In fact, PAYGO is deeply flawed. It leaves untouched existing entitlement programs, which account for 40 percent of total federal outlays and is biased against tax cuts. Using Office of Management and Budget (OMB) numbers, the Heritage Foundation calculated that “annual mandatory spending (excluding net interest) grew by 40 percent between 1980 and 1991 (before PAYGO) and by 49 percent between 1991 and 2002 (during PAYGO).” Since it only applies to new entitlement programs, supporting PAYGO does nothing to address the structural problems plaguing Social Security and Medicare, which are mushrooming at 6 percent and 7 percent a year respectively, which is unsustainable. In fact, when the Congress authorized the a brand new entitlement program in 2003, the Medicare part D prescription drug benefit plan, it waived the PAYGO rules in order to avoid having to make offsets. When PAYGO was written in statute in 1991, Congress routinely waived it. Under PAYGO as a rule, Congress has routinely ignored it and enacted hundreds of billions of dollars in new entitlement spending.
Current PAYGO rules treat tax cuts differently than spending increases. According to the Heritage Foundation’s Brian Reidl, “…PAYGO allows the extension of expiring SCHIP and farm subsidy laws, but it does not allow the extension of the 2001 and 2003 tax cuts or the Alternative Minimum Tax (AMT) to be patched without offsets.

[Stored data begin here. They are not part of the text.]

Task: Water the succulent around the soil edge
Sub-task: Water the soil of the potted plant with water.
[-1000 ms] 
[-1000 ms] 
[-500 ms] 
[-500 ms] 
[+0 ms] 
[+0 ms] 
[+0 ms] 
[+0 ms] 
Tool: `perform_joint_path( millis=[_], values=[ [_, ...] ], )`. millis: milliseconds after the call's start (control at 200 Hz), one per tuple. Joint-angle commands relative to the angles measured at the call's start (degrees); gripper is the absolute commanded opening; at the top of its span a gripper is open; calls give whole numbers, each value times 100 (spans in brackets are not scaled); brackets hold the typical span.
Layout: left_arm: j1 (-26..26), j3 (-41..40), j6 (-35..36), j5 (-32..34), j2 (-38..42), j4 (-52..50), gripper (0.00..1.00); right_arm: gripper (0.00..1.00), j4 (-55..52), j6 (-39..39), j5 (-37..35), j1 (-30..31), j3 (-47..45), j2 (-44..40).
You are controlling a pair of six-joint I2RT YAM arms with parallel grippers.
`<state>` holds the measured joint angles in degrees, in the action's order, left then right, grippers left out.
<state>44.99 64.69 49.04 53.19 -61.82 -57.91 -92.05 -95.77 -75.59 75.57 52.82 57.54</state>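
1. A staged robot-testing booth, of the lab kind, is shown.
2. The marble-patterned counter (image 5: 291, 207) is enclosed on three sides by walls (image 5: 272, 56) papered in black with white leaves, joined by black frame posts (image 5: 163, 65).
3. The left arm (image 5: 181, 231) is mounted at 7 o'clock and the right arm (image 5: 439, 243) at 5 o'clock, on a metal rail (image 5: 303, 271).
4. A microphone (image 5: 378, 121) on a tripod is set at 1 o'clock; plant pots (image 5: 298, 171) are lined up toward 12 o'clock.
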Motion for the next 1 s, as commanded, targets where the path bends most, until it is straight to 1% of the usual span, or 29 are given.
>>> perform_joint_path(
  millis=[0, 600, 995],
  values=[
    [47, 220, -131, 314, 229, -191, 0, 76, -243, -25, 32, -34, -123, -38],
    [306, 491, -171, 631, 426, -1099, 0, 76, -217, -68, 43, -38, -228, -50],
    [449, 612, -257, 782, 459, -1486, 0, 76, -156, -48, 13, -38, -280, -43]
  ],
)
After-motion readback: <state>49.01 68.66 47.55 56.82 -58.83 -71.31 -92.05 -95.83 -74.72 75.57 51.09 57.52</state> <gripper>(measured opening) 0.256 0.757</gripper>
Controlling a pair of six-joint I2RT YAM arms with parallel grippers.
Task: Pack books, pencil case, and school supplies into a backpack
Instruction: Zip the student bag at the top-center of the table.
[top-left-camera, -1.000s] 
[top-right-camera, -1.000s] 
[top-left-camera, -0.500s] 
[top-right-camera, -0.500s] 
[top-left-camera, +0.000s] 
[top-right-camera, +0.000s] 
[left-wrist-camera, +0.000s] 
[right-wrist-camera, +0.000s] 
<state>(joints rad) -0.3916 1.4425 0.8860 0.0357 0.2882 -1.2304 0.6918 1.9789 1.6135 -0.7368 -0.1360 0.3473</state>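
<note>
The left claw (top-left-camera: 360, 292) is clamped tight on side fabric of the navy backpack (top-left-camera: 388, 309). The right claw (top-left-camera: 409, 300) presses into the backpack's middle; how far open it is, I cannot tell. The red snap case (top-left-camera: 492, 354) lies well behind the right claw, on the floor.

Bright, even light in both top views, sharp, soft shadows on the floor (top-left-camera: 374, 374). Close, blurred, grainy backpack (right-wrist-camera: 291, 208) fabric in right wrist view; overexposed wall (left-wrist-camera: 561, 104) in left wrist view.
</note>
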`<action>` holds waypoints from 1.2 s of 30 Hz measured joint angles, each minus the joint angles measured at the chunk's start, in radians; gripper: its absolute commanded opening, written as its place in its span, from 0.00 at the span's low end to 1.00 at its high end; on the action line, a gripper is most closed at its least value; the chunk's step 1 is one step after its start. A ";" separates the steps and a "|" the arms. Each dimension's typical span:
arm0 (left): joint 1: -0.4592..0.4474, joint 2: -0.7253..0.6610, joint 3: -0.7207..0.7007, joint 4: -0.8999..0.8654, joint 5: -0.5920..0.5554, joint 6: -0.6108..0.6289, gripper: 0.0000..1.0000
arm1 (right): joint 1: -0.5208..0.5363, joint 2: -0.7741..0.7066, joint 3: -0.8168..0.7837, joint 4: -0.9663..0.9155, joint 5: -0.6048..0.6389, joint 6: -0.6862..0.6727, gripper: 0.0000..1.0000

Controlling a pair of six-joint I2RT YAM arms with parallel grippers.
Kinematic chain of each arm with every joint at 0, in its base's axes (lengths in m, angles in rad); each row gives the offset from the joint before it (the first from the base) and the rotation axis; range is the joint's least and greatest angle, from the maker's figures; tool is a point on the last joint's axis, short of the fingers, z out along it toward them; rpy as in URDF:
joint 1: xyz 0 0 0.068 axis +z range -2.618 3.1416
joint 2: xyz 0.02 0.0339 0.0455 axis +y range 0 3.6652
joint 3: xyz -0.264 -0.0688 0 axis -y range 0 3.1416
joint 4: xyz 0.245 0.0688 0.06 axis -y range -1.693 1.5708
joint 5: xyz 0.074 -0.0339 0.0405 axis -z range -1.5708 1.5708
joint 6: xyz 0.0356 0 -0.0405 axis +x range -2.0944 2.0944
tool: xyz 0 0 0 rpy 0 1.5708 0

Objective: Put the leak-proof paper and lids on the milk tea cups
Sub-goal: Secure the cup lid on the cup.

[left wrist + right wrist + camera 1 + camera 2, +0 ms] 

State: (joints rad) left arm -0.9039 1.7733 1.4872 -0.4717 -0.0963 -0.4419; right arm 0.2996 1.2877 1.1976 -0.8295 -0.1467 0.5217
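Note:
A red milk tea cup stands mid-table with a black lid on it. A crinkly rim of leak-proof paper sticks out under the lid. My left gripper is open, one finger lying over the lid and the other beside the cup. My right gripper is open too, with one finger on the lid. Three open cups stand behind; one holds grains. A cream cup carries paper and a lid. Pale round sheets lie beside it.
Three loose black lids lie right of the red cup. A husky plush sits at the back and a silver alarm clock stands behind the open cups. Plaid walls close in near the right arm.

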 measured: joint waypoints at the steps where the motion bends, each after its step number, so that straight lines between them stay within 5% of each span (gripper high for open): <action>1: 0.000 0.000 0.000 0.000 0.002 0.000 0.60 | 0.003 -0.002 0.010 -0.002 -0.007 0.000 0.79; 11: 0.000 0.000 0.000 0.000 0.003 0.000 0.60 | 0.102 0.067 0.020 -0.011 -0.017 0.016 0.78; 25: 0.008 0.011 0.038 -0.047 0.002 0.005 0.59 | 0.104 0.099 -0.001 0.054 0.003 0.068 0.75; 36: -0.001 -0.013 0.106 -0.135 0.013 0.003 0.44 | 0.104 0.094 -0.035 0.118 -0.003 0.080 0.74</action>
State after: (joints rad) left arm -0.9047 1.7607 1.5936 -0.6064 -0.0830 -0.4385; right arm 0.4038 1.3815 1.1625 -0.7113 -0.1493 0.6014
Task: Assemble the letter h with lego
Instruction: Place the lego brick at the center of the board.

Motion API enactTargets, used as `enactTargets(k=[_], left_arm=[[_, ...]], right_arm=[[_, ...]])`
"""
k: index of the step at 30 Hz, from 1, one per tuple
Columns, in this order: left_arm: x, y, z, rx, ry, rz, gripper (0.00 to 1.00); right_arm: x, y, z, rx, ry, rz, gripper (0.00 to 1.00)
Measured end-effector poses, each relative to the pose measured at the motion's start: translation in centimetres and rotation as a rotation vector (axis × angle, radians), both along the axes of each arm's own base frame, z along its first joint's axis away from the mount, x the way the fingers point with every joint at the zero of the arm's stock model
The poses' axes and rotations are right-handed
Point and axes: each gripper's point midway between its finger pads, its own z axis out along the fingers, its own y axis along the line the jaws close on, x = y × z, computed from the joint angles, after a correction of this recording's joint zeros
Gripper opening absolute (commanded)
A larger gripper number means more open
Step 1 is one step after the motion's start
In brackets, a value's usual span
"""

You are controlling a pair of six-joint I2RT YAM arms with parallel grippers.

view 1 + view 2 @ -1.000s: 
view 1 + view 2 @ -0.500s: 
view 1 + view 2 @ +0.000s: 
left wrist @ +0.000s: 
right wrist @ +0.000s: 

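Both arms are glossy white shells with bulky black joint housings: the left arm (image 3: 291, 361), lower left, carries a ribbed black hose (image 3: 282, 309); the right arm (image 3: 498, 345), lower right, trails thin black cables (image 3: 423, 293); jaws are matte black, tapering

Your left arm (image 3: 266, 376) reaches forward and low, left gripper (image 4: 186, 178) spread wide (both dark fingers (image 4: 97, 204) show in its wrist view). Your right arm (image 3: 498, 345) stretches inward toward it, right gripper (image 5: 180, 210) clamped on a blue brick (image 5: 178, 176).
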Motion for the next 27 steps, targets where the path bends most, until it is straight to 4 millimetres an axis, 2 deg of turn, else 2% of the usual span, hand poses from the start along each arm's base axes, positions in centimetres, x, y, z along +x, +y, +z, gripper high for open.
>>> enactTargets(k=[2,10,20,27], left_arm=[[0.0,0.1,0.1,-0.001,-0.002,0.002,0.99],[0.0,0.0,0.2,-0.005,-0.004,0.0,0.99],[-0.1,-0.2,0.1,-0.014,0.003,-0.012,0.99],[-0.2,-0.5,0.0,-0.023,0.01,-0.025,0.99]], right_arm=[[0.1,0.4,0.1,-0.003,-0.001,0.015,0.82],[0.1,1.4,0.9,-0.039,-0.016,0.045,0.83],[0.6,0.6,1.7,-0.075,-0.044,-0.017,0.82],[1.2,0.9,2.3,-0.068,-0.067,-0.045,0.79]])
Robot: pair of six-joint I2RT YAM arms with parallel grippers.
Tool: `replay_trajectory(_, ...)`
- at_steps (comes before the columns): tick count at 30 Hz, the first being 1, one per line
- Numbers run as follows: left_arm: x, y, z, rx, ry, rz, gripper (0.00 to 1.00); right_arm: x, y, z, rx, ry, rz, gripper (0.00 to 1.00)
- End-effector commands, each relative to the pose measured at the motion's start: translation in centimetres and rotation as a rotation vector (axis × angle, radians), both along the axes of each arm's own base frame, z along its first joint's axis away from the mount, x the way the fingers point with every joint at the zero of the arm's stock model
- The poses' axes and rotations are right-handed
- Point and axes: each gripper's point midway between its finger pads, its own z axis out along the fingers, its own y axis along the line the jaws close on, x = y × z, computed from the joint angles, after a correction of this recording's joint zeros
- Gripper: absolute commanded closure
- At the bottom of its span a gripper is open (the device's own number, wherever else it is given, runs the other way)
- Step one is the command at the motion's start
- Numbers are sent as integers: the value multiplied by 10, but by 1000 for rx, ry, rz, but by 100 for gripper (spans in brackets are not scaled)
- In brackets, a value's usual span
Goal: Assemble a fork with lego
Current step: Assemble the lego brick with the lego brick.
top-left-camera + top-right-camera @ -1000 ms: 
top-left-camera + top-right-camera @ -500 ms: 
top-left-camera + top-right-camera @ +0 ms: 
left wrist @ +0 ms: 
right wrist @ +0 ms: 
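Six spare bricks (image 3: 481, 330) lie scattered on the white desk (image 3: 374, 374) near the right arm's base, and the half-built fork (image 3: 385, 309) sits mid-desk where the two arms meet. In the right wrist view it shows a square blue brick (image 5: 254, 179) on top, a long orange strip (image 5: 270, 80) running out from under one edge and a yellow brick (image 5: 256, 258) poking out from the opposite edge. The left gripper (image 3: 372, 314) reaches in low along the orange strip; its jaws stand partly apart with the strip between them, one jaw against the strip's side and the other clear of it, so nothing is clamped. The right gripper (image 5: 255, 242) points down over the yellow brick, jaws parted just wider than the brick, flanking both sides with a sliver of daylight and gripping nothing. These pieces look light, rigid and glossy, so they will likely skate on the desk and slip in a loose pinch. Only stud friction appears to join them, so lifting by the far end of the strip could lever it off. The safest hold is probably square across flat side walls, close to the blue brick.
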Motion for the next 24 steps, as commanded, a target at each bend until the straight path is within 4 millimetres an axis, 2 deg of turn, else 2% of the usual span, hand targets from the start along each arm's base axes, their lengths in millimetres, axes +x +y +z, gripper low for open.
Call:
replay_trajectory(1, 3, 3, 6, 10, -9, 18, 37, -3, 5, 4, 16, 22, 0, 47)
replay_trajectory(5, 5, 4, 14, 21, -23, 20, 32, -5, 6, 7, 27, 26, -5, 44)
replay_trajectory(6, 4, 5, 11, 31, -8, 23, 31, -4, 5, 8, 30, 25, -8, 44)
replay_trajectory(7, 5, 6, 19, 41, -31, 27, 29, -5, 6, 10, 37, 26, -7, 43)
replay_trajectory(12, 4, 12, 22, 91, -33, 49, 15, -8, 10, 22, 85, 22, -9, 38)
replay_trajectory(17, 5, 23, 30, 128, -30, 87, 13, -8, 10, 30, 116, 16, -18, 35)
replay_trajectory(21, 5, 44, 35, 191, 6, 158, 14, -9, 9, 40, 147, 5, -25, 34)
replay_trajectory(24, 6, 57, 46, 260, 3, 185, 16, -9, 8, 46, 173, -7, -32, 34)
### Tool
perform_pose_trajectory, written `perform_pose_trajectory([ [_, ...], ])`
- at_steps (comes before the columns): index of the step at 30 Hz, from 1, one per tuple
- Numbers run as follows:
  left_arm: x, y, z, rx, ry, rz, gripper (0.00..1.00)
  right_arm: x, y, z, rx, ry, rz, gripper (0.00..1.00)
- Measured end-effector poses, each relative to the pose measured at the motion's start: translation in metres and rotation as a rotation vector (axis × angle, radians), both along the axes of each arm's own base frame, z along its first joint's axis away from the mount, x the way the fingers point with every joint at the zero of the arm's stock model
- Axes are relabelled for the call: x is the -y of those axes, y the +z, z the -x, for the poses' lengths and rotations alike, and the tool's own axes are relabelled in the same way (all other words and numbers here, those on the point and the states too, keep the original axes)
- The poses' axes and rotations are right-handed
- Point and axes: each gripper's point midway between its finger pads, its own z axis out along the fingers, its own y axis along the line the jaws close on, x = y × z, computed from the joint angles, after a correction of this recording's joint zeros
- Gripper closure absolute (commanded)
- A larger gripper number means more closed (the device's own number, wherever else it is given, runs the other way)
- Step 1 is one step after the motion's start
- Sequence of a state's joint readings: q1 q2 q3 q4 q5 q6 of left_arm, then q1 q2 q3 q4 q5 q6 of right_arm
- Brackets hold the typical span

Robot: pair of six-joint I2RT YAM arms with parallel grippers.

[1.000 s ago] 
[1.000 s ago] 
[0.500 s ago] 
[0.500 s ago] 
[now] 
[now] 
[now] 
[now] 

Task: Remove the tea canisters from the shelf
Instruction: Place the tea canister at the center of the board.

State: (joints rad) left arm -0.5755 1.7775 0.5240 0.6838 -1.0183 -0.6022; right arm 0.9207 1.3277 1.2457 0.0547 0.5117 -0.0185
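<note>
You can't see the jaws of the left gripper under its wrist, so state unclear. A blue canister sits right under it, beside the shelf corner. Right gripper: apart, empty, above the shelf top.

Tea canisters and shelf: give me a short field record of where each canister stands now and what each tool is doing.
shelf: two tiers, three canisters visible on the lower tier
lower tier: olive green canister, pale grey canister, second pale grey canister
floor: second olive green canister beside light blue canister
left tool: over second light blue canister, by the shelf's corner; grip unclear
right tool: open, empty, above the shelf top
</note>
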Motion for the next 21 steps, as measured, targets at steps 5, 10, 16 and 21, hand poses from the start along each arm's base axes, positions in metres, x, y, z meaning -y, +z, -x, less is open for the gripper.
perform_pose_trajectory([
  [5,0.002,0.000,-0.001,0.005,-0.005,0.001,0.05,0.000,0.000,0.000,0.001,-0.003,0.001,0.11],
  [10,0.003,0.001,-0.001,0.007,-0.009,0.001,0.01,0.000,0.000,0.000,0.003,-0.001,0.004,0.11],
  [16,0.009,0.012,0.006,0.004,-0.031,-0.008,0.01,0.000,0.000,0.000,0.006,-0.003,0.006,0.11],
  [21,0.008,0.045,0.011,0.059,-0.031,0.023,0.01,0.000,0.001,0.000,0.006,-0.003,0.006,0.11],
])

Even President Obama has criticized this double standard and Congress should eliminate this baseline disparity from any PAYGO statute.”
PAYGO is one of those concepts that sound morally superior and unassailable on the campaign trail and in speeches. It is an easy rhetorical flourish to demand that Congress live within its means and spend only as much as it takes in and is an especially attractive talking point for those who desperately need to appear like fiscal conservatives and deficit hawks. But it is almost comical to see the Blue Dogs scrambling to cover their tails after they opted to saddle taxpayers with $6.8 trillion in new obligations in 2008, and a total debt of a record $63.8 trillion with their votes on the TARP, ARRA, and the bloated 2009 omnibus.
In the era when politicians say anything to get reelected, these canny congressional canines are trying to hitch their pork and deficit-laden wagons to PAYGO, flawed as it is, when their voting records on cutting taxes and government waste tell a very different story. If taxpayers want to know whether a member of Congress truly cares about the fiscal future of the country, they should review the votes and ignore the rhetoric. Them Blue Dogs just won’t hunt.